- _Exercise aim_
Exact reproduction of the listing is required. Pictures are not reproduced.

-------

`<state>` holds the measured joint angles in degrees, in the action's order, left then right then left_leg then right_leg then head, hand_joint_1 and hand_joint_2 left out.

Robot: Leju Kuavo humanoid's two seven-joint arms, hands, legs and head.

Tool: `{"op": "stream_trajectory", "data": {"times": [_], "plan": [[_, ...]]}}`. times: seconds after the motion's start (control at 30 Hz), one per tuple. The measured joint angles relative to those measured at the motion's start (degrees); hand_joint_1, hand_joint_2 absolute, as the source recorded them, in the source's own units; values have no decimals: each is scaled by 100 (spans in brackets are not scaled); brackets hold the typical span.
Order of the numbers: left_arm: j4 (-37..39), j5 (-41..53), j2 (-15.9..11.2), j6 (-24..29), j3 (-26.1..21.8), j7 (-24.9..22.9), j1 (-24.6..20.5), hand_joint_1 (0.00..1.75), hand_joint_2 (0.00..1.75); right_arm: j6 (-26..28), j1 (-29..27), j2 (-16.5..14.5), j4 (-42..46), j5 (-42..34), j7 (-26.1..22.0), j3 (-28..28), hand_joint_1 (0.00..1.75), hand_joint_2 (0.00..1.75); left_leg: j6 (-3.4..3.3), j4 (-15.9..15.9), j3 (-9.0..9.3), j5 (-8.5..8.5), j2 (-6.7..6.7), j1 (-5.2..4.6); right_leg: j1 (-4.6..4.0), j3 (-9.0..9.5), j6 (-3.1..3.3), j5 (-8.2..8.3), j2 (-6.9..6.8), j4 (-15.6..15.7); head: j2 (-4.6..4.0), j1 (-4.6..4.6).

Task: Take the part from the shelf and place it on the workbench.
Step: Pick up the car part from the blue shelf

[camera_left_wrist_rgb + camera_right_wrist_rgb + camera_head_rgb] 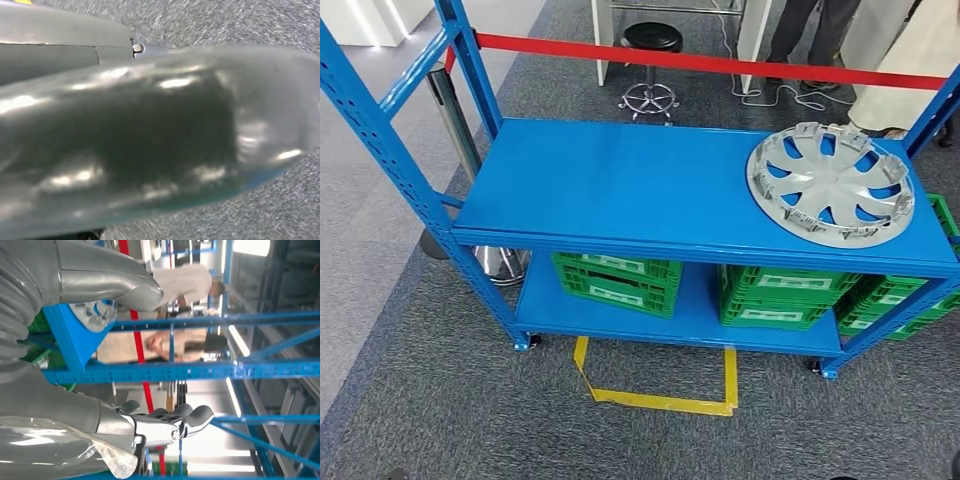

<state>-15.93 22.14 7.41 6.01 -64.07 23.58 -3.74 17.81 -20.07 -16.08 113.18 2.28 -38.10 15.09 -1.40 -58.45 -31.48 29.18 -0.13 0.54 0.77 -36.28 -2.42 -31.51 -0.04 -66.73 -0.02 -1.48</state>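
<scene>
A blurred, glossy grey surface (151, 140) lies over speckled grey carpet (241, 22).

The right hand (113, 355) is open and holds nothing. Its thick grey thumb (113, 282) points out straight, well apart from the darker fingers (188, 417), which lie side by side. The left hand is a grey blur from its wrist view.

Grey carpet floor (410, 400); yellow tape outline (660, 385) on it in front of the rack; red barrier belt (712, 62) strung from a chrome post (460, 125) behind; black round stool (652, 60) beyond the belt, beside white furniture legs (754, 40); cables on the floor there; bright ceiling light strips (251, 246) in the right wrist view.
</scene>
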Motion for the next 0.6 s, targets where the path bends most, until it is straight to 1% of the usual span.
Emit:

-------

- _Answer to this exercise_
`<state>` holds the measured joint angles in degrees, in the action's order, left then right then left_leg then right_leg then head, hand_joint_1 and hand_joint_2 left out.

Robot: Leju Kuavo humanoid's two seven-joint arms, hands, legs and head.

Tool: `{"op": "stream_trajectory", "data": {"times": [_], "plan": [[_, ...]]}}`. times: seconds after the motion's start (control at 30 Hz), one per tuple. The measured joint angles relative to those measured at the motion's start (degrees); hand_joint_1, hand_joint_2 absolute, as the source recorded them, in the source's own units; values have no decimals: each is scaled by 100 (spans in brackets are not scaled); brackets hold the typical span.
Order of the numbers: left_arm: j4 (-37..39), j5 (-41..53), j2 (-15.9..11.2), j6 (-24..29), j3 (-26.1..21.8), j7 (-24.9..22.9), j1 (-24.6..20.5), hand_joint_1 (0.00..1.75), hand_joint_2 (0.00..1.75); right_arm: j6 (-26..28), j1 (-29..27), j2 (-16.5..14.5), j4 (-42..46), j5 (-42..34), j7 (-26.1..22.0), j3 (-28..28), hand_joint_1 (0.00..1.75), hand_joint_2 (0.00..1.75); left_leg: j6 (-3.4..3.3), j4 (-15.9..15.9), j3 (-9.0..9.3), j5 (-8.5..8.5), j2 (-6.7..6.7), j1 (-5.2..4.6); right_leg: j1 (-4.6..4.0), j3 (-9.0..9.5), j6 (-3.1..3.3), j5 (-8.2..8.3), j2 (-6.9..6.8), j4 (-15.6..15.7); head: j2 (-4.6..4.0), j1 (-4.6..4.6).

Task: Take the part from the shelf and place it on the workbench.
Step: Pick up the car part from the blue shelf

[camera_left_wrist_rgb + camera_right_wrist_rgb + camera_head_rgb] 

<state>-15.93 22.14 7.41 6.01 -64.07 23.58 -3.74 17.81 -20.07 -16.08 113.18 2.28 -38.10 15.09 -1.40 -58.45 -31.48 29.18 -0.13 0.54 0.77 -36.28 -2.42 -31.51 -0.04 -66.73 -0.02 -1.48</state>
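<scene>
A blurred, glossy grey surface (151, 140) lies over speckled grey carpet (241, 22).

The right hand (113, 355) is open and holds nothing. Its thick grey thumb (113, 282) points out straight, well apart from the darker fingers (188, 417), which lie side by side. The left hand is a grey blur from its wrist view.

Grey carpet floor (410, 400); yellow tape outline (660, 385) on it in front of the rack; red barrier belt (712, 62) strung from a chrome post (460, 125) behind; black round stool (652, 60) beyond the belt, beside white furniture legs (754, 40); cables on the floor there; bright ceiling light strips (251, 246) in the right wrist view.
</scene>
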Motion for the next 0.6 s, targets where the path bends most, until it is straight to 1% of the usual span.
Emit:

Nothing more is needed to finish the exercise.